Even with the best of intentions, people often break their resolutions.

Pantalon said people fail due to three main reasons: They promote goals that are too big. They proclaim their goal to the wrong people, those who will pressure them too much or chastise them instead of those who will actually help them realize their goal. They often focus on how to accomplish goals versus why they want to accomplish them, ignoring the "reason behind the reason," which could provide "more powerful and lasting motivation," he said.

"Be very, very clear not only on how you will accomplish your resolution but also on why you want to accomplish it," Pantalon said. "If you can't come up with good and meaningful reasons that resonate with you, then it's probably not a good resolution."

Resolutions should be more than mere "wishes."

According to Srinivasan Pillay, assistant clinical professor of psychiatry at Harvard Medical School in Boston, Mass., biology plays a role in resolutions, and the brain is the director. Pillay noted that for resolutions to work, they have to take root in the brain, which requires more than simply saying or writing them.

Pillay suggested several tips to make solid resolutions with high probability of accomplishment. Getting excited about your resolutions makes the brain more likely to cement the goal. Forming resolutions in a quiet place will allow the brain to focus on them. It is also important to think them through and phrase them carefully and specifically. Broad goals such as "I want to lose weight" may be more difficult to implement than statements of action such as "I will change my diet tomorrow in the following ways." Framing the goal as a positive statement and picturing yourself undertaking the actions of the resolution will activate centers in your brain and make you more likely to fulfill it.

"Resolutions are like goals, and we know that the setting of goals helps us to get things done," said Simon A. Rego, assistant professor of psychiatry and behavioral sciences at Albert Einstein College of Medicine and director of psychology training at the Montefiore Medical Center in Bronx, N.Y., in an email.

Rego stressed that goals are more likely to be reached if they are "smart," meaning specific, measurable, attainable, rewarding, and time-limited. He cautioned against, for example, simply making losing weight a goal, but instead suggested being more specific, such as "I'd like to lose five pounds over the first two months of the year and then set a new goal from there," he said.
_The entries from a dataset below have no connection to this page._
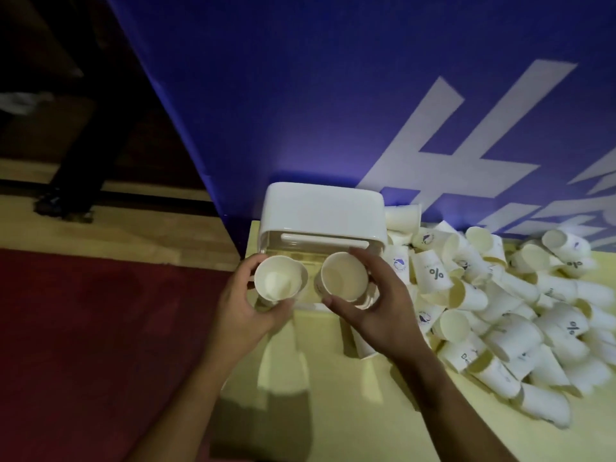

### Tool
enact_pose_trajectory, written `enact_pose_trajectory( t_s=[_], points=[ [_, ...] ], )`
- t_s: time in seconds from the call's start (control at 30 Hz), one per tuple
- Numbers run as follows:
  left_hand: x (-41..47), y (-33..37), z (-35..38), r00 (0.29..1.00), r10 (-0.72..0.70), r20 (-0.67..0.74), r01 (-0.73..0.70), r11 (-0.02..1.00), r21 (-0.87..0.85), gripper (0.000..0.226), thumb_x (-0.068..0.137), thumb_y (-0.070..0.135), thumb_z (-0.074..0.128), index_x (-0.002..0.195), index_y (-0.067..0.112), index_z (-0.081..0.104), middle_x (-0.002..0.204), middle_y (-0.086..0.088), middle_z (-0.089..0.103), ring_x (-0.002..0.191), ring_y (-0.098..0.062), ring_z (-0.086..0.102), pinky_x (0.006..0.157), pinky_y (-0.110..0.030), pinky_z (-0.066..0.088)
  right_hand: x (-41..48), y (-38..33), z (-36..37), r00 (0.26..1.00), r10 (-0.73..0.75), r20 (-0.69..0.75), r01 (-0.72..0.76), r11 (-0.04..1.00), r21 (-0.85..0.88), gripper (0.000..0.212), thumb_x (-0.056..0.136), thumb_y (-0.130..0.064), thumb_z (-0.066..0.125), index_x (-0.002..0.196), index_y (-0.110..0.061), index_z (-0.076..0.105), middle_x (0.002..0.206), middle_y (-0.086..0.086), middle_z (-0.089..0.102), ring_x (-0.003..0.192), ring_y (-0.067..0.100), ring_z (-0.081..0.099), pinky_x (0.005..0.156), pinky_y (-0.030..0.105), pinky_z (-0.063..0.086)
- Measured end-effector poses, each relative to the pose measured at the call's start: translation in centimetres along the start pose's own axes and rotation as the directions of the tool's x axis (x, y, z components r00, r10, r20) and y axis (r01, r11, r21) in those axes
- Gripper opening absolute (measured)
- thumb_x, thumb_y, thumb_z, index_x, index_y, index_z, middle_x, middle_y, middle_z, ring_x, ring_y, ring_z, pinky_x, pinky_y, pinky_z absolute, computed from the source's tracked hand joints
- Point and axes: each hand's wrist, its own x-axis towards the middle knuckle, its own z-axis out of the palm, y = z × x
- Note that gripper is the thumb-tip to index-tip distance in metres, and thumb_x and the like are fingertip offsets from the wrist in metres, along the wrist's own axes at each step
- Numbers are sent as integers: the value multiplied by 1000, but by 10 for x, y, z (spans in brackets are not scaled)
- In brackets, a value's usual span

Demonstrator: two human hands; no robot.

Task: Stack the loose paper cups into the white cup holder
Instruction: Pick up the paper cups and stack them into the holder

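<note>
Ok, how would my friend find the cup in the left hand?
Find the big blue wall; at its foot the white cup holder stands on the yellow table. Right before it, the left hand grips the left cup and the right hand the right cup, both upright. Yours is nearest the table's edge and farthest from the heap of loose cups.
</note>
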Motion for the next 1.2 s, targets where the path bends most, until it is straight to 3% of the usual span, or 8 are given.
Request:
enact_pose_trajectory(
  t_s=[0.17,0.47,0.53,0.67,0.9,1.03,1.13,1.2],
  points=[
    [9,-16,3,1000,19,-19,-18,999,42,75,67,27,93,131,29,55,128,11,63,115,-11,62,93,-35,53,-2,5,14,1000,14,8,-14,1000,-12,76,69,-40,93,135,-24,58,127,-20,61,118,0,58,94,16,47],
    [35,-44,28,998,33,52,-45,966,255,79,66,31,95,136,22,58,129,12,58,113,1,52,87,4,32,-5,14,18,997,71,-15,-72,997,-20,73,69,-39,93,133,-24,59,127,-18,63,116,-2,58,90,7,43],
    [36,-53,32,997,22,70,-42,954,296,80,66,34,94,136,18,58,132,8,60,116,-5,56,89,-1,36,-4,16,17,997,79,-14,-79,997,-20,73,70,-39,93,133,-25,59,126,-18,63,115,0,59,90,9,44],
    [40,-73,42,995,-50,90,17,943,332,78,66,41,93,133,26,57,130,9,62,114,-14,62,87,-36,56,-2,21,18,995,97,-14,-98,995,-31,74,70,-41,92,133,-25,59,127,-15,63,116,1,59,91,11,45],
    [40,-70,60,994,-109,22,89,896,436,81,67,53,89,128,12,57,126,-5,64,111,-25,65,77,-27,49,3,27,29,995,96,-35,-97,995,-20,78,70,-49,89,137,-26,57,130,-15,62,120,4,58,95,21,50],
    [37,-67,57,988,-139,65,98,899,428,88,70,60,82,136,14,48,133,2,57,114,-16,61,77,-25,47,11,25,45,997,63,-54,-64,998,-27,79,71,-49,89,138,-25,55,131,-16,60,122,5,57,97,26,50],
    [31,-79,39,978,-174,114,131,941,310,83,83,21,79,152,21,34,145,7,49,126,-12,56,97,-32,53,14,22,60,999,30,-41,-31,999,-25,79,71,-43,91,138,-22,55,129,-14,61,119,5,58,96,24,50],
    [25,-84,28,974,-212,84,192,960,205,74,86,-1,66,151,23,40,142,3,54,125,-13,59,103,-42,53,15,21,70,1000,8,-11,-8,999,-48,80,71,-45,90,139,-22,54,130,-13,60,120,5,57,97,24,49]
  ],
)
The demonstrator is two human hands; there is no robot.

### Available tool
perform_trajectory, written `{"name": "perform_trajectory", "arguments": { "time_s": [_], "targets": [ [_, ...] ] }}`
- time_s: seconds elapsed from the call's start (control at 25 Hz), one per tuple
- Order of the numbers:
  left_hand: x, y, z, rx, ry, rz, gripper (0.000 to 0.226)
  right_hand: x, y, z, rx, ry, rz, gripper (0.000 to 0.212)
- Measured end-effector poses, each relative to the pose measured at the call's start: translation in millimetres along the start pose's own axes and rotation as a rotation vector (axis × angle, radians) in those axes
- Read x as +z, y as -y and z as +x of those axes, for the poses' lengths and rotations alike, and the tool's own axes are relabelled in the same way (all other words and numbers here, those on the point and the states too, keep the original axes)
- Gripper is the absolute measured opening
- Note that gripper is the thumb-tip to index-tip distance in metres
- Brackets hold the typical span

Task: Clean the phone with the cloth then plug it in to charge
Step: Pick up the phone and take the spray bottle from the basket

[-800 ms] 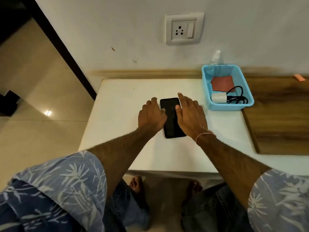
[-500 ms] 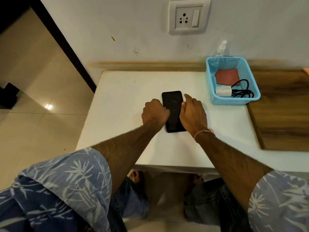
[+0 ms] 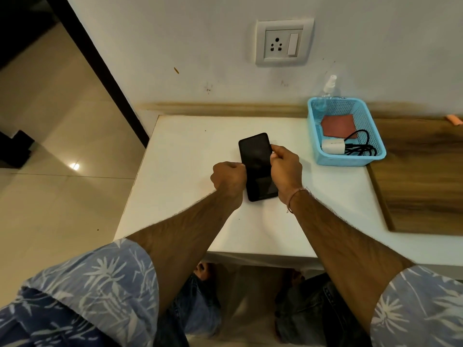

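Pinch grip on phone [image 3: 256, 160], both long edges: left hand [image 3: 229, 180] at 9 o'clock, right hand [image 3: 285, 171] at 3. Likely for lifting. Cloth [image 3: 337, 125] lies in basket [image 3: 350, 161], 2 o'clock.

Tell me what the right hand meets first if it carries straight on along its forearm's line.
The right hand meets the phone at once: it grips its right edge. Beyond lies bare white table, then probably the wall; the blue basket sits off that line.
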State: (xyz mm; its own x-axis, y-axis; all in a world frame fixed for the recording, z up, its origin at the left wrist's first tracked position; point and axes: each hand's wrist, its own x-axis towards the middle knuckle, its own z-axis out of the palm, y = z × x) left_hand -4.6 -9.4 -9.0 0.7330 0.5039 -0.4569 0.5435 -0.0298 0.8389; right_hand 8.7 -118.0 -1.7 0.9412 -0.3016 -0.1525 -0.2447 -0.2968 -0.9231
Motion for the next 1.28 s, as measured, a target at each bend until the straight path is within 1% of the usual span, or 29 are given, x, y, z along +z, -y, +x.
{"name": "perform_trajectory", "arguments": {
  "time_s": [0.08,0.16,0.24,0.4,0.52,0.68,0.88,1.12,1.28],
  "targets": [
    [-6.2,-4.7,-2.4,0.027,0.023,-0.138,0.004,-2.7,8.9,-3.2,-0.009,0.004,0.092,0.034],
    [-14.1,-12.1,-5.1,0.034,0.084,-0.302,0.005,-6.0,20.0,-6.5,-0.02,0.012,0.192,0.032],
    [-22.0,-20.7,-9.6,0.032,0.17,-0.454,0.009,-10.6,31.6,-10.3,-0.037,0.015,0.265,0.03],
    [-30.9,-34.1,-17.3,0.048,0.36,-0.667,0.013,-21.5,54.4,-20.4,-0.069,0.018,0.415,0.028],
    [-36.2,-41.4,-23.4,0.054,0.516,-0.792,0.014,-27.9,67.8,-28.2,-0.094,0.063,0.554,0.029],
    [-41.6,-46.4,-31.4,0.032,0.7,-0.956,0.028,-33.8,77.5,-33.0,-0.134,0.141,0.642,0.028],
    [-46.9,-49.4,-37.8,-0.028,0.81,-1.037,0.038,-43.0,83.2,-36.1,-0.182,0.282,0.716,0.032],
    [-48.1,-51.2,-39.4,-0.063,0.972,-1.085,0.059,-49.7,83.4,-37.7,-0.225,0.359,0.757,0.033],
    [-48.2,-50.6,-39.2,-0.075,1.025,-1.122,0.055,-53.5,83.5,-38.8,-0.204,0.373,0.799,0.035]
  ]
}}
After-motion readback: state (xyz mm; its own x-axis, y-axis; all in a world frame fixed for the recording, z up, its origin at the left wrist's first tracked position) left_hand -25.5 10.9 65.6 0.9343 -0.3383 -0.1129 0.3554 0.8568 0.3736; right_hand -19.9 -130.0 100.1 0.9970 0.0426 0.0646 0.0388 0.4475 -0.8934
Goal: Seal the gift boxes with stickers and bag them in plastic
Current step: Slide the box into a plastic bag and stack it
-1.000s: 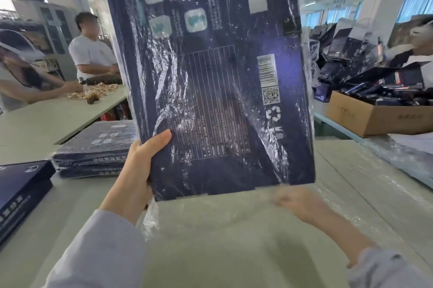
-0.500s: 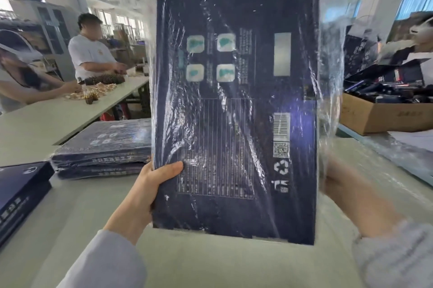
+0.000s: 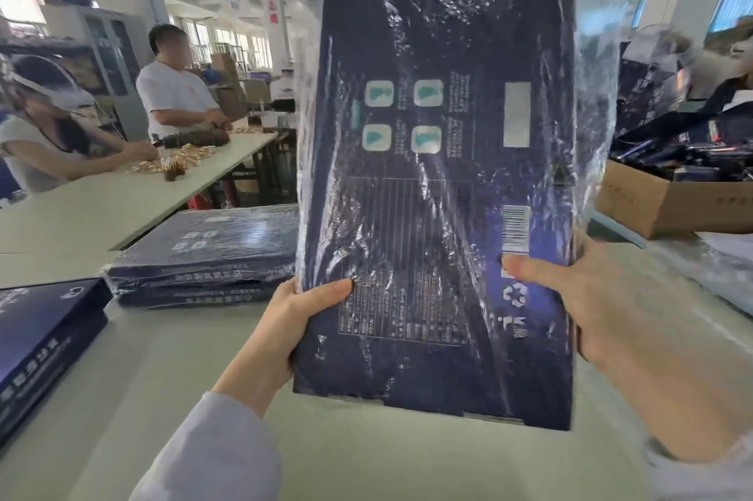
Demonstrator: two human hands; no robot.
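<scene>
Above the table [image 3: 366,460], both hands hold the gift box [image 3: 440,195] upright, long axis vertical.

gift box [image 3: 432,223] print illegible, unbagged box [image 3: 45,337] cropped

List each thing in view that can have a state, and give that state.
gift box: held upright, inside the bag.
plastic bag: round the box, crinkled, slack above it.
left hand: grips the box's lower left edge.
right hand: grips the box's lower right edge.
stacked boxes: lying flat, bagged.
cardboard carton: open, full.
</scene>
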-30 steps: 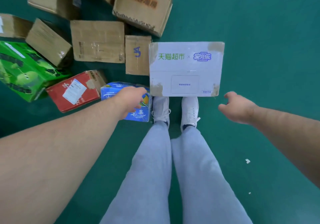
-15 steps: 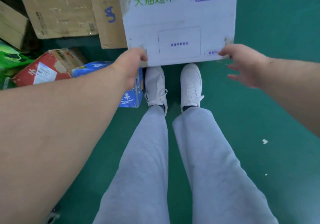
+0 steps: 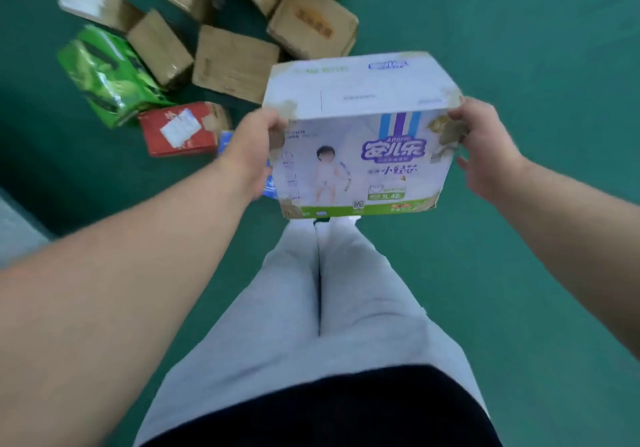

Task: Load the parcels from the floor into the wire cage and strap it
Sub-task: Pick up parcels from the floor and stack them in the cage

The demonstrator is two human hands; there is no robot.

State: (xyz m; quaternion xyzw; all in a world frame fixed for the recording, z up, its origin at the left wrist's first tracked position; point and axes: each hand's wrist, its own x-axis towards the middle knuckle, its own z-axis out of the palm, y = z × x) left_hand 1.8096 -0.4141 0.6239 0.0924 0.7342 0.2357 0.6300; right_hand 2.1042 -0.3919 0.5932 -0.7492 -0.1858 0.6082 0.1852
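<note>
- You hold the white box (image 3: 360, 135) clear of the green floor (image 3: 519, 48), out in front of your knees, with its printed side tipped toward you. Only your hands touch it.
- Your left hand (image 3: 251, 150) grips the box's left end, thumb hooked over the top corner. Your right hand (image 3: 485, 148) grips the right end the same way, thumb on the torn corner. The fingers behind the box are hidden.
- Taking one end in each hand probably keeps so wide a box level and stops it swinging as you carry it.
- The corners are scuffed and the tape is ragged, so a firm hold on the edges seems the safer choice.
- The other parcels lie ahead and to your left, packed close together: a red box (image 3: 176, 128), a green pack (image 3: 104, 72) and several brown boxes (image 3: 235, 62).
- The wire cage is not in view, so this looks like the carrying step. Most of the loading, and the strapping, is not yet done.
</note>
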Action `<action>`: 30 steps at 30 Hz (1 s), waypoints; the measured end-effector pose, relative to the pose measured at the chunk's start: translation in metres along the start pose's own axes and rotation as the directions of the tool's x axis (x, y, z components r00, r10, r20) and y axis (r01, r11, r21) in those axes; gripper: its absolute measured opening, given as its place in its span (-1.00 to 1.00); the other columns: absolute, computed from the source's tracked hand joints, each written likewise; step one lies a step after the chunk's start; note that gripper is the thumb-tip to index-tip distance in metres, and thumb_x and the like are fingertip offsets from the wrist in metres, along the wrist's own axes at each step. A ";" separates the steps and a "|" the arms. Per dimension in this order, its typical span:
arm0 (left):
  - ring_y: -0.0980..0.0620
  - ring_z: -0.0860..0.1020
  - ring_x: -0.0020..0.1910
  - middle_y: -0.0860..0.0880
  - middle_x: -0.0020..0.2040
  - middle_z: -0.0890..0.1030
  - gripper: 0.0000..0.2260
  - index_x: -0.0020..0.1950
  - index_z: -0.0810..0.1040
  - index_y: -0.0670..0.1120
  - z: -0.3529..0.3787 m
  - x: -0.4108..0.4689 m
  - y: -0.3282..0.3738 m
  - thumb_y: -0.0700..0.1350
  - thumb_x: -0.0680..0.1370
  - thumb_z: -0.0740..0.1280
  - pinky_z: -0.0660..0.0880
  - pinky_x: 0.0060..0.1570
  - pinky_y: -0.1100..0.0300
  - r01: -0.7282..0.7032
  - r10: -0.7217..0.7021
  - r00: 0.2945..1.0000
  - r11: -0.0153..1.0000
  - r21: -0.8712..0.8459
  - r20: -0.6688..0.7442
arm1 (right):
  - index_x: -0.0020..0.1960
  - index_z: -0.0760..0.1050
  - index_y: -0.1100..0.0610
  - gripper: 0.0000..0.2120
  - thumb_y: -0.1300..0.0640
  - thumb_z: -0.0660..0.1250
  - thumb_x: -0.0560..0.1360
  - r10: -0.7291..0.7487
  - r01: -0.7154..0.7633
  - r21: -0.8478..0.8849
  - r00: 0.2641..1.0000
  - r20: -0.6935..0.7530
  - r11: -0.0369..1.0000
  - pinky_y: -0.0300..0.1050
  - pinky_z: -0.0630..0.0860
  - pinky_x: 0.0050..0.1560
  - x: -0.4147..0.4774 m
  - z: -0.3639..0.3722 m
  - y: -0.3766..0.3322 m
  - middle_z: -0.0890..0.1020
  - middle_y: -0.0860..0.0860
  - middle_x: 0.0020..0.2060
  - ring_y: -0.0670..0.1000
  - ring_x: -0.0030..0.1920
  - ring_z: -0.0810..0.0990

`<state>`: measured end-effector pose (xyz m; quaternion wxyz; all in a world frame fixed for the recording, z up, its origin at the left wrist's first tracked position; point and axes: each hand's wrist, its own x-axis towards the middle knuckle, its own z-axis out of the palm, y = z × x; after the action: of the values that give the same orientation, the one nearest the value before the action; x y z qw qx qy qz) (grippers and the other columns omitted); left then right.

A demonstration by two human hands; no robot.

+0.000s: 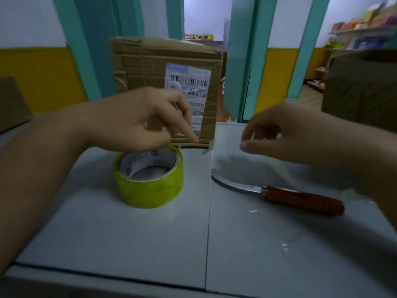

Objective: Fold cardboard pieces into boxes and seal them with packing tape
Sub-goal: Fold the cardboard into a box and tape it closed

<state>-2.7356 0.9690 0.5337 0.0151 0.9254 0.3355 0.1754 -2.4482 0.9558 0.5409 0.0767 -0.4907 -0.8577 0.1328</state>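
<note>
Left hand [133, 123] loose-fingered over tape roll [150, 190] | right hand [285, 134] blurred, grip unclear | knife [279, 194] tip at table seam [207, 233]

Small shop back area: shelves [361, 37] of colourful packaged goods far right and through the teal-framed doorway [206, 39]; labelled shipping box [165, 82] on grey counter [150, 233]; more cartons [363, 82] at both sides.
</note>
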 end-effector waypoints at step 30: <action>0.10 0.11 0.56 -0.14 0.64 0.07 -0.19 0.66 0.19 0.15 -0.007 -0.005 -0.051 -0.04 0.52 0.56 0.11 0.37 0.61 0.362 -0.270 0.714 0.932 0.011 -0.647 | -0.08 0.54 -0.05 -0.80 -0.17 0.40 0.55 -0.028 0.021 -0.032 0.972 -0.232 0.999 -0.14 0.56 -0.16 0.094 0.046 0.014 0.61 -0.11 -0.24 -0.10 -0.21 0.59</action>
<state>-2.7730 1.0050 0.5311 -0.1326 0.7387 0.4852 0.4487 -2.4963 1.0369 0.4925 0.1709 -0.4932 -0.8508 0.0609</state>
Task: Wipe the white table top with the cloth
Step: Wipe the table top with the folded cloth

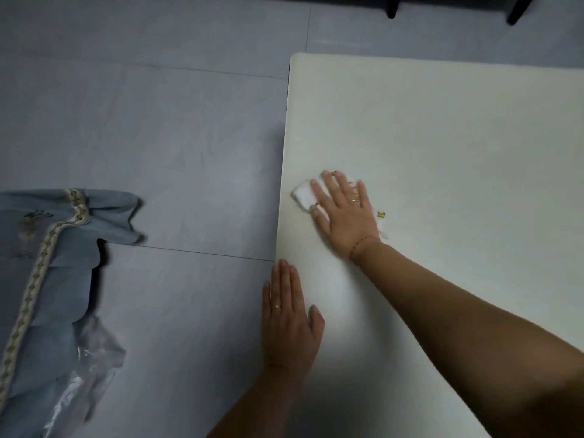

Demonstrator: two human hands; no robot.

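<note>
The white table top (442, 137) fills the right half of the head view. A small white cloth (302, 195) lies on it near the left edge. My right hand (344, 216) presses flat on the cloth, fingers spread, so most of the cloth is hidden; a corner with a yellow mark (381, 215) sticks out beside the wrist. My left hand (289, 314) rests flat on the table's left edge, closer to me, fingers together and holding nothing.
Grey floor tiles (158, 121) lie to the left of the table. A pale blue garment with patterned trim (57, 263) and a clear plastic bag (91, 358) lie at the lower left. Two dark furniture legs (392, 7) stand at the top right.
</note>
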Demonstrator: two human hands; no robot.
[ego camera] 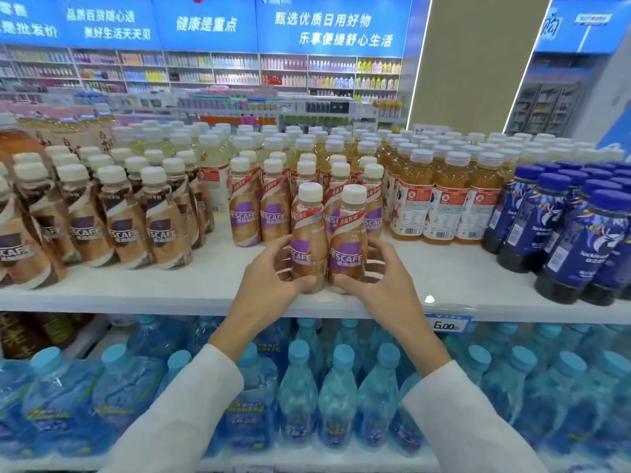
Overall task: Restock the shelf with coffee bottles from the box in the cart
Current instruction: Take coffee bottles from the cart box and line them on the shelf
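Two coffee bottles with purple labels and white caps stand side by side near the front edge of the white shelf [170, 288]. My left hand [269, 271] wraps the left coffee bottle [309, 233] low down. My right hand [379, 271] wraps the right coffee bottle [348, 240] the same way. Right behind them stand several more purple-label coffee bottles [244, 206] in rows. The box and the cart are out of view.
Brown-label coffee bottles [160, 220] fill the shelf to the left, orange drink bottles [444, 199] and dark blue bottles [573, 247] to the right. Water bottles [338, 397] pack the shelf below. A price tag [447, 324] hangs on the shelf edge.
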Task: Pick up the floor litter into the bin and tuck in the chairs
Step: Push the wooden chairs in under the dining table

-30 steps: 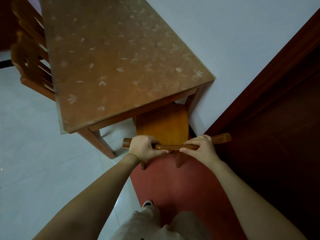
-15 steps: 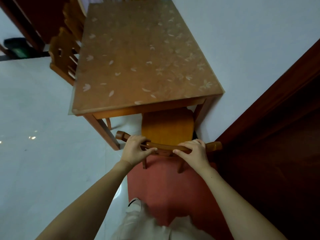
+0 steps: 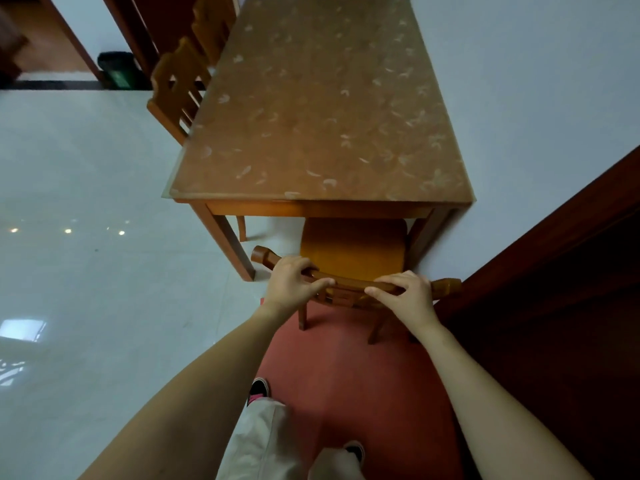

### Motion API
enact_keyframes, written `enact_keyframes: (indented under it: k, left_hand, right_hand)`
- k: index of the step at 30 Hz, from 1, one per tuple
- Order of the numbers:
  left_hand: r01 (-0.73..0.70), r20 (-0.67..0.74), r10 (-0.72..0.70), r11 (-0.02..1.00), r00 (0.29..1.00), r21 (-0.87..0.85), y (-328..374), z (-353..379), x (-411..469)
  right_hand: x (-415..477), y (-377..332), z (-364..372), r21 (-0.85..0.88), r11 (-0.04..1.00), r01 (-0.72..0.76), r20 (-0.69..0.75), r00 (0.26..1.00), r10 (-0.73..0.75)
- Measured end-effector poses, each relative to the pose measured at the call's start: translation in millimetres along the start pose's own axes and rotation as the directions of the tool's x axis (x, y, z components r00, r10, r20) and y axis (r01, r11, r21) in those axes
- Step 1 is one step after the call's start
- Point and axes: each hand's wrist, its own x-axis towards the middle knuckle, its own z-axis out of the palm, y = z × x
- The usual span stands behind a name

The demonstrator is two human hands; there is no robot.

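Note:
A wooden chair (image 3: 353, 247) stands at the near end of the wooden table (image 3: 322, 109), its orange seat partly under the tabletop. My left hand (image 3: 289, 282) grips the left part of the chair's curved top rail. My right hand (image 3: 408, 296) holds the right part of the same rail, thumb in front. Two more wooden chairs (image 3: 180, 84) are pushed against the table's left side. A dark green bin (image 3: 116, 74) stands far back on the left by a doorway. No litter shows on the floor.
The table's right side runs along a white wall (image 3: 536, 81). A dark wooden door (image 3: 571, 289) is close on my right. A red mat (image 3: 346, 375) lies under the chair's rear legs and my feet. Glossy white tile floor (image 3: 86, 254) spreads to the left.
The chair has slid forward, so more of its seat sits under the table. The view has swung so the table now lies straight ahead, and the bin has come into sight.

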Motion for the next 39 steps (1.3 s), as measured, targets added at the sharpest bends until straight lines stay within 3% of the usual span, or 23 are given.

Even the best of intentions don't always play out well.

Psychotherapist Karen R. Koenig, a Sarasota, Fla.-based author and expert on the psychology of eating, noted some individuals can sabotage themselves by reacting against their resolutions and do not succeed. Those who do succeed exhibit an internal desire and high motivation to "simply keep doing what's good for them every day without even thinking about commitments or resolutions,” she said.

Breaking an initial resolution doesn't mean a person cannot succeed. And, there's no shame in falling short.

"You are definitely allowed to revise your resolution at any point," said Pantalon.